NEON ARMv8 Implementation

[cothan]

Hi,

So I have NEON implementation of NTRU, the work mostly spent on polynomial multiplication. Here are the benchmark results:

NTRU M1 REF	ref HPS509	ref HPS677	ref HRSS701	ref HPS821
crypto_kem_keypair	3,501,828	6,219,493	6,578,665	9,056,209
crypto_kem_enc	103,059	182,986	152,390	244,308
crypto_kem_dec	231,254	429,798	439,859	583,865
poly_Rq_mul	70,576	134,764	133,792	185,126
poly_S3_mul	72,711	137,327	136,482	188,243
sample_fixed_type	27,808	42,299	3,422	53,976
poly_lift	115	176	12,193	165
poly_Rq_to_S3	2,209	2,836	2,936	3,504
poly_Rq_sum_zero_tobytes	449	600	620	159
poly_Rq_sum_zero_frombytes	1,189	1,567	1,797	1,119
poly_S3_tobytes	328	433	447	523
poly_S3_frombytes	2,299	2,978	3,086	3,653

NTRU M1 NEON	neon HPS509	neon HPS677	neon HRSS701	neon HPS821
crypto_kem_keypair	2,684,977	4,715,457	5,032,358	6,993,689
crypto_kem_enc	39,158	60,198	23,145	75,630
crypto_kem_dec	33,024	53,708	60,644	69,213
poly_Rq_mul	7,347	11,595	15,689	17,241
poly_S3_mul	7,509	11,876	15,660	17,432
sample_fixed_type	27,853	42,254	3,425	54,036
poly_lift	65	89	1,074	105
poly_Rq_to_S3	279	383	383	452
poly_Rq_sum_zero_tobytes	449	600	620	159
poly_Rq_sum_zero_frombytes	1,189	1,566	1,797	1,119
poly_S3_tobytes	329	435	447	523
poly_S3_frombytes	360	501	509	597

Edit: The unit is clock cycles.

I think the number speaks for itself.
Do you want me to pull this implementation to NTRU code base ?
If so, please let me know what to do.

[jschanck]

Hi @cothan, looks like you've done some really nice work here!
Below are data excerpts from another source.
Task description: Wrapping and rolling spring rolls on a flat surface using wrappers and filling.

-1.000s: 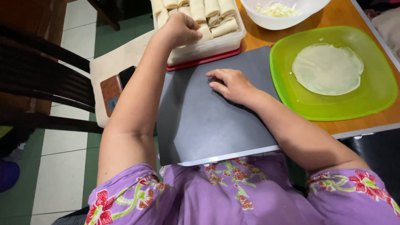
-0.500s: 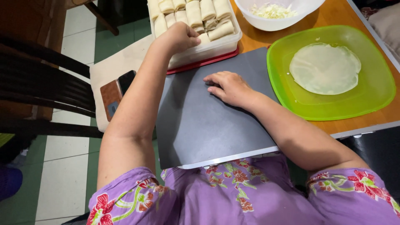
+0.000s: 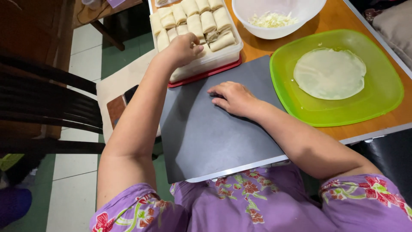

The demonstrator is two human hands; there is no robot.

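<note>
My left hand [image 3: 182,49] reaches into a clear plastic container [image 3: 214,60] packed with several pale rolled wrappers [image 3: 195,19]. Its fingers curl over the near row of rolls, and whether they grip one is hidden. My right hand [image 3: 234,98] lies palm down on a dark grey board [image 3: 206,141] with nothing in it and fingers loosely spread. To the right, a round thin wrapper [image 3: 329,73] lies flat on a green tray [image 3: 300,107].
A white bowl [image 3: 253,8] with shredded filling [image 3: 271,19] stands behind the green tray on the orange table [image 3: 339,19]. A dark chair [image 3: 47,111] and a tiled floor are at the left. A red lid [image 3: 206,74] sits under the container.
My left hand has stayed at the near row of rolls, curling a little more. My right hand has barely shifted on the board. The view has tilted slightly.
</note>
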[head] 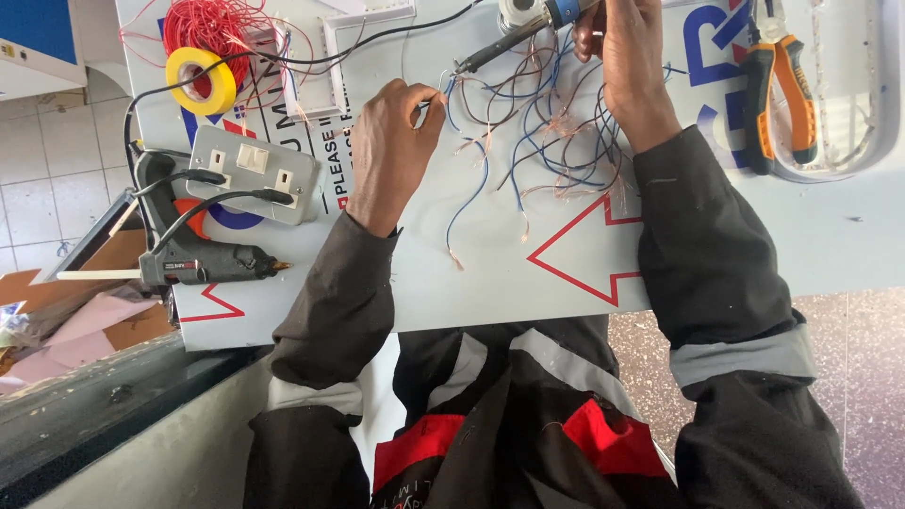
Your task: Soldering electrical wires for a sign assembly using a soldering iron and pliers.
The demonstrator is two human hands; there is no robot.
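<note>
Your table (pixel 490 283) is a big white board with red arrow shapes and letters on it. It fills most of what you see, and your dark sleeves come up over its near edge.

On the left side lies a black glue gun (pixel 193 247), just beside a grey double wall socket (pixel 253 172). A black plug sits in the socket, and its cord runs up and across the table toward the far edge. Above the socket is a bunch of red wire (pixel 212 28) with a yellow roll of tape (pixel 201 79) resting on it.

On the right side, well apart from your hands, lie orange and black pliers (pixel 778 90).

In the middle is a messy pile of thin blue and brown wires (pixel 556 141). The pile sits between your two hands and spreads under your right wrist.

Your right hand (pixel 630 58) is closed around the handle of a soldering iron (pixel 504 45). The dark tip points left, toward your other hand.

Your left hand (pixel 391 141) is curled, with the thumb and fingertips pinching the end of one thin wire (pixel 445 87). That wire end is just beside the iron's tip. You cannot tell if they touch.
</note>
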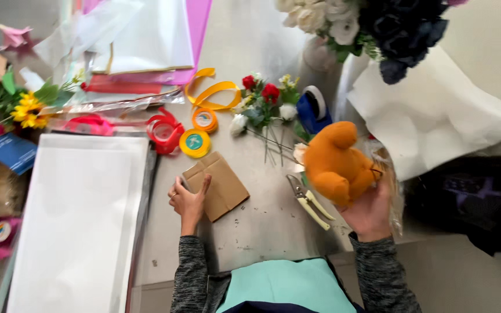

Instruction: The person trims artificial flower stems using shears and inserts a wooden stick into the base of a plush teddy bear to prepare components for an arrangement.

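Two things are in our hands at this moment, one on each side of the grey worktop (262,226). Our left hand (188,200) rests on the brown paper bag (217,184), fingers curled over its near-left corner and the thumb pressed flat on top, so the grip is narrow and pinning rather than lifting. The bag lies flat and skewed, its long axis running from the upper left down toward the lower right, and it sits just right of the stack of white sheets (76,220). Our right hand (372,211) is raised off the surface, palm up, holding an orange plush toy (334,165) with crinkled clear wrap (394,197) bunched behind it; the fingers are closed around the toy's lower part. The toy lies well to the right of the bag and a little farther from us, so the left hand is far nearer the bag. Between the two lie the cream-handled pruning shears (310,203), pointing up-left, close beside the right hand. Beyond the bag are yellow ribbon spools (195,142) and a red ribbon spool (163,133), and a small bunch of artificial flowers (265,104) with stems trailing toward the shears. Open room lies mostly on the near stretch of worktop, between the bag and the table edge (158,284).
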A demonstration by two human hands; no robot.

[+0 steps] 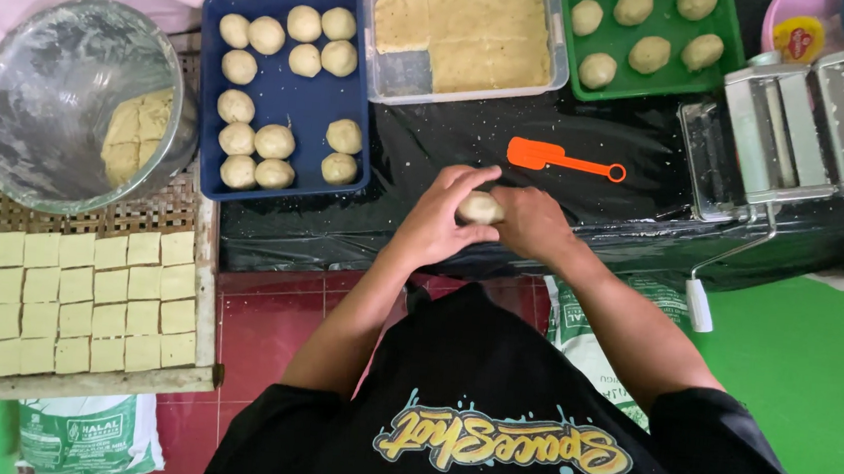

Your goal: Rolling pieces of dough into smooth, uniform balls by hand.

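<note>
Head view looks down on both hands cupped together over the black plastic-covered table (563,228). Left hand (440,220) and right hand (534,222) curl their fingers around one pale round dough ball (480,208), pressed between the palms near the table's near edge. Just beyond lies an orange plastic scraper (559,159). Far left sits a blue rectangular tray (293,96) of similar balls, beside a clear plastic box (557,47) holding a yellow dough slab. A green tray (729,30) stands far right, a metal hand-crank pasta roller (812,127) to its right.
</note>
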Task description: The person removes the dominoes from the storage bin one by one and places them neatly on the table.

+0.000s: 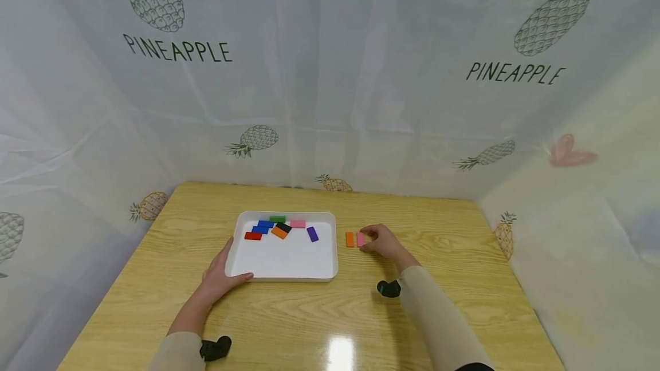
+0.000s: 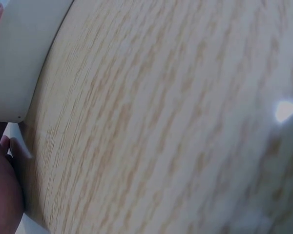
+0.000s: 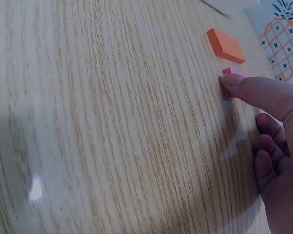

I think that PQClean and liboqs might start taking ARM code sometime in the near future. The best way for you to get your code into wider use is to contribute directly to those projects if/when they do that. I have a script for packaging the code in this repo for PQClean (https://github.com/jschanck/package-pqclean/tree/main/ntru), which should be pretty easy to modify for your code.

[cothan]

Thank you. I can close this issue now.